Task instructions →
Please copy out the full listing that follows exactly; no picture belongs in the copy.

Information shown →

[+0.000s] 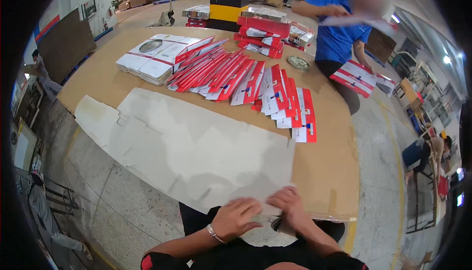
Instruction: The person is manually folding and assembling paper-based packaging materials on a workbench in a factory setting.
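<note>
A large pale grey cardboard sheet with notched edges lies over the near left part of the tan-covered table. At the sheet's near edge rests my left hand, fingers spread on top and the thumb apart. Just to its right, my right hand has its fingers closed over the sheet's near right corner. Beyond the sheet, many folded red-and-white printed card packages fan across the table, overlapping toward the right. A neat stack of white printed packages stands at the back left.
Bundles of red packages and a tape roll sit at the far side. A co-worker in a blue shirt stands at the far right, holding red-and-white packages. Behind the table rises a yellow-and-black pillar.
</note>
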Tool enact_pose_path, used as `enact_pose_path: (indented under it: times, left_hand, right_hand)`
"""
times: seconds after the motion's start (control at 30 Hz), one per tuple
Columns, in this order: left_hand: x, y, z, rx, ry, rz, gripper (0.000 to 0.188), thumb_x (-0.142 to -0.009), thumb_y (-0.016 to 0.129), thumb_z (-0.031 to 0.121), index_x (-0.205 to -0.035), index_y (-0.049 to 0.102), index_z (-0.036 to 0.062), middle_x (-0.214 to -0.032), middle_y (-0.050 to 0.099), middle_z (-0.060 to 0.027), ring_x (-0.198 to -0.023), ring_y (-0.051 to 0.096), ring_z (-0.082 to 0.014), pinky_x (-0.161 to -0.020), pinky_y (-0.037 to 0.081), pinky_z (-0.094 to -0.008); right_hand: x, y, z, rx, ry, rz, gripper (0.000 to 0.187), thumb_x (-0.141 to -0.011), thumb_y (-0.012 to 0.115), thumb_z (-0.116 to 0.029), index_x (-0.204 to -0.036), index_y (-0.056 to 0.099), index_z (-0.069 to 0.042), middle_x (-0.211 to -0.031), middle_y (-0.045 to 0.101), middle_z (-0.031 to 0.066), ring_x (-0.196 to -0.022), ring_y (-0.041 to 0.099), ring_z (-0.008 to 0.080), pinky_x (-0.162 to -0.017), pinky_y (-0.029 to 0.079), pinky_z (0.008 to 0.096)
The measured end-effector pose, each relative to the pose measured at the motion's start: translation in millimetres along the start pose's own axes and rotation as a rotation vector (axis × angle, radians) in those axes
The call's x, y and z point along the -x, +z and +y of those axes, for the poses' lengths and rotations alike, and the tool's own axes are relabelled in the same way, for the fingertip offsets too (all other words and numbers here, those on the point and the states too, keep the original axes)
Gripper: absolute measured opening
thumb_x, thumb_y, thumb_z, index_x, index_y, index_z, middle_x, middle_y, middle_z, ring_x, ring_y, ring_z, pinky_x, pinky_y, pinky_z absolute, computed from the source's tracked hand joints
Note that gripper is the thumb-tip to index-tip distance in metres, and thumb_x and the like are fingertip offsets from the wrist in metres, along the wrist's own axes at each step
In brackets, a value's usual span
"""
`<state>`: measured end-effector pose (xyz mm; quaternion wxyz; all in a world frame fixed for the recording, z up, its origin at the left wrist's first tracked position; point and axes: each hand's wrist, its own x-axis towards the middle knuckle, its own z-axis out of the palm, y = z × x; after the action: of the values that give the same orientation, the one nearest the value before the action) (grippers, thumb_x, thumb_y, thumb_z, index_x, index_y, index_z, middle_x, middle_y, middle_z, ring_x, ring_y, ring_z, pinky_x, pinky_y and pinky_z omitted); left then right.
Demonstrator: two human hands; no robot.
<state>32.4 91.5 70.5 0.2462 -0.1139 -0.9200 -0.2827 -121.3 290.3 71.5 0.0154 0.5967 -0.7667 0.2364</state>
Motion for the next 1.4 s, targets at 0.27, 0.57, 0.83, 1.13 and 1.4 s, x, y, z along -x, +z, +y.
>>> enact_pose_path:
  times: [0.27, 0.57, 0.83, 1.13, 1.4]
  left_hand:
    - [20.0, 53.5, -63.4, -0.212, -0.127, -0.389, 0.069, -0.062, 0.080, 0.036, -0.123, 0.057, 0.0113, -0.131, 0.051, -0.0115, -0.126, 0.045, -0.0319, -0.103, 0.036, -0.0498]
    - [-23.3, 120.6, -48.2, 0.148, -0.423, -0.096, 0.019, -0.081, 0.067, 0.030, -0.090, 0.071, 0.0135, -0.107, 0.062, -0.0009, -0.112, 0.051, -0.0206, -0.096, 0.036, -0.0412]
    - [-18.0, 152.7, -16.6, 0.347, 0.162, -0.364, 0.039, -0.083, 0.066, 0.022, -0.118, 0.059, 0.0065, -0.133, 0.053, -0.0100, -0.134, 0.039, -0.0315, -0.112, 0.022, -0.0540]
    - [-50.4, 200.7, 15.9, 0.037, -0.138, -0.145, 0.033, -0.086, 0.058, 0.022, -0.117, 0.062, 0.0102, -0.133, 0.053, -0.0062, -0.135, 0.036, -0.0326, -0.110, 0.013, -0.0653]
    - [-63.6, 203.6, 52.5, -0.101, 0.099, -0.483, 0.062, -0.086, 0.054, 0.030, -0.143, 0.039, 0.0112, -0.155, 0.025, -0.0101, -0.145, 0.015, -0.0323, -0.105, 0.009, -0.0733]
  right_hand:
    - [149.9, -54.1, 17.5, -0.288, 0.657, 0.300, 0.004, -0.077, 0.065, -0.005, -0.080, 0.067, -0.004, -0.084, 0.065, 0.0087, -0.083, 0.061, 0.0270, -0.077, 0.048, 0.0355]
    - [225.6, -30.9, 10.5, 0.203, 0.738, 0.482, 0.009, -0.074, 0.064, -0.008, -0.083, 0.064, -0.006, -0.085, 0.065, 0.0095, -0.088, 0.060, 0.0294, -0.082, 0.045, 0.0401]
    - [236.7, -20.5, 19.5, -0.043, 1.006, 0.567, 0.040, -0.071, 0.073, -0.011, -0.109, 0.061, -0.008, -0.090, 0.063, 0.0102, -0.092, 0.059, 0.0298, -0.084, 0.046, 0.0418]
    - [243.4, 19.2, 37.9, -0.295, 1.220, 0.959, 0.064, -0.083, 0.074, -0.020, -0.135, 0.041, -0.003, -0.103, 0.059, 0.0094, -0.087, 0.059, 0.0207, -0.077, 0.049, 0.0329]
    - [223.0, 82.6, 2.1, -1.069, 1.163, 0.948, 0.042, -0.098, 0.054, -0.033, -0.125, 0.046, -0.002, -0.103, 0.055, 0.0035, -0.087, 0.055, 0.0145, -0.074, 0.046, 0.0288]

Exercise solution →
[+0.000s] 
Instruction: The person is manually folding and assembling paper-based packaging materials on a workbench in a factory setting.
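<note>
A large pale grey cardboard sheet with notched edges lies over the near left part of the tan-covered table. At the sheet's near edge rests my left hand, fingers spread on top and the thumb apart. Just to its right, my right hand has its fingers closed over the sheet's near right corner. Beyond the sheet, many folded red-and-white printed card packages fan across the table, overlapping toward the right. A neat stack of white printed packages stands at the back left.
Bundles of red packages and a tape roll sit at the far side. A co-worker in a blue shirt stands at the far right, holding red-and-white packages. Behind the table rises a yellow-and-black pillar.
</note>
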Tool enact_pose_path, used as `enact_pose_path: (indented under it: times, left_hand, right_hand)`
"""
times: seconds after the motion's start (control at 30 Hz), one per tuple
Columns, in this order: left_hand: x, y, z, rx, ry, rz, gripper (0.000 to 0.188), thumb_x (-0.142 to -0.009), thumb_y (-0.016 to 0.129), thumb_z (-0.031 to 0.121), index_x (-0.205 to -0.035), index_y (-0.049 to 0.102), index_z (-0.036 to 0.062), middle_x (-0.214 to -0.032), middle_y (-0.050 to 0.099), middle_z (-0.060 to 0.027), ring_x (-0.198 to -0.023), ring_y (-0.051 to 0.096), ring_z (-0.082 to 0.014), pinky_x (-0.161 to -0.020), pinky_y (-0.037 to 0.081), pinky_z (-0.094 to -0.008); right_hand: x, y, z, rx, ry, rz, gripper (0.000 to 0.187), thumb_x (-0.141 to -0.011), thumb_y (-0.012 to 0.115), thumb_z (-0.116 to 0.029), index_x (-0.204 to -0.036), index_y (-0.056 to 0.099), index_z (-0.069 to 0.042), middle_x (-0.211 to -0.031), middle_y (-0.045 to 0.101), middle_z (-0.031 to 0.066), ring_x (-0.196 to -0.022), ring_y (-0.041 to 0.099), ring_z (-0.008 to 0.080), pinky_x (-0.162 to -0.017), pinky_y (-0.029 to 0.079), pinky_z (0.008 to 0.096)
The measured end-effector pose, each relative to the pose measured at the motion's start: translation in millimetres along the start pose's own axes and rotation as a rotation vector (axis × angle, radians) in those axes
The call's x, y and z point along the -x, +z and +y of those axes, for the poses' lengths and rotations alike, and the tool's own axes are relabelled in the same way, for the fingertip offsets too (all other words and numbers here, those on the point and the states too, keep the original axes)
Gripper: absolute measured opening
thumb_x, thumb_y, thumb_z, index_x, index_y, index_z, middle_x, middle_y, middle_z, ring_x, ring_y, ring_z, pinky_x, pinky_y, pinky_z absolute, computed from the source's tracked hand joints
Note that gripper is the thumb-tip to index-tip distance in metres, and thumb_x and the like are fingertip offsets from the wrist in metres, along the wrist's own axes at each step
In brackets, a value's usual span
"""
`<state>`: measured end-effector pose (xyz mm; quaternion wxyz; all in a world frame fixed for the recording, z up, its origin at the left wrist's first tracked position; point and axes: each hand's wrist, its own x-axis towards the middle knuckle, its own z-axis out of the palm, y = z × x; after the action: of the values that give the same orientation, the one nearest the value before the action) (grippers, thumb_x, thumb_y, thumb_z, index_x, index_y, index_z, middle_x, middle_y, middle_z, ring_x, ring_y, ring_z, pinky_x, pinky_y and pinky_z omitted); left then right.
Demonstrator: two human hands; no robot.
<state>32.4 91.5 70.5 0.2462 -0.1139 -0.9200 -0.2827 -121.3 290.3 71.5 0.0154 0.5967 -0.7667 0.2364</state>
Motion for the next 1.4 s, targets at 0.27, 0.57, 0.83, 1.13 and 1.4 s, x, y, z along -x, +z, +y.
>>> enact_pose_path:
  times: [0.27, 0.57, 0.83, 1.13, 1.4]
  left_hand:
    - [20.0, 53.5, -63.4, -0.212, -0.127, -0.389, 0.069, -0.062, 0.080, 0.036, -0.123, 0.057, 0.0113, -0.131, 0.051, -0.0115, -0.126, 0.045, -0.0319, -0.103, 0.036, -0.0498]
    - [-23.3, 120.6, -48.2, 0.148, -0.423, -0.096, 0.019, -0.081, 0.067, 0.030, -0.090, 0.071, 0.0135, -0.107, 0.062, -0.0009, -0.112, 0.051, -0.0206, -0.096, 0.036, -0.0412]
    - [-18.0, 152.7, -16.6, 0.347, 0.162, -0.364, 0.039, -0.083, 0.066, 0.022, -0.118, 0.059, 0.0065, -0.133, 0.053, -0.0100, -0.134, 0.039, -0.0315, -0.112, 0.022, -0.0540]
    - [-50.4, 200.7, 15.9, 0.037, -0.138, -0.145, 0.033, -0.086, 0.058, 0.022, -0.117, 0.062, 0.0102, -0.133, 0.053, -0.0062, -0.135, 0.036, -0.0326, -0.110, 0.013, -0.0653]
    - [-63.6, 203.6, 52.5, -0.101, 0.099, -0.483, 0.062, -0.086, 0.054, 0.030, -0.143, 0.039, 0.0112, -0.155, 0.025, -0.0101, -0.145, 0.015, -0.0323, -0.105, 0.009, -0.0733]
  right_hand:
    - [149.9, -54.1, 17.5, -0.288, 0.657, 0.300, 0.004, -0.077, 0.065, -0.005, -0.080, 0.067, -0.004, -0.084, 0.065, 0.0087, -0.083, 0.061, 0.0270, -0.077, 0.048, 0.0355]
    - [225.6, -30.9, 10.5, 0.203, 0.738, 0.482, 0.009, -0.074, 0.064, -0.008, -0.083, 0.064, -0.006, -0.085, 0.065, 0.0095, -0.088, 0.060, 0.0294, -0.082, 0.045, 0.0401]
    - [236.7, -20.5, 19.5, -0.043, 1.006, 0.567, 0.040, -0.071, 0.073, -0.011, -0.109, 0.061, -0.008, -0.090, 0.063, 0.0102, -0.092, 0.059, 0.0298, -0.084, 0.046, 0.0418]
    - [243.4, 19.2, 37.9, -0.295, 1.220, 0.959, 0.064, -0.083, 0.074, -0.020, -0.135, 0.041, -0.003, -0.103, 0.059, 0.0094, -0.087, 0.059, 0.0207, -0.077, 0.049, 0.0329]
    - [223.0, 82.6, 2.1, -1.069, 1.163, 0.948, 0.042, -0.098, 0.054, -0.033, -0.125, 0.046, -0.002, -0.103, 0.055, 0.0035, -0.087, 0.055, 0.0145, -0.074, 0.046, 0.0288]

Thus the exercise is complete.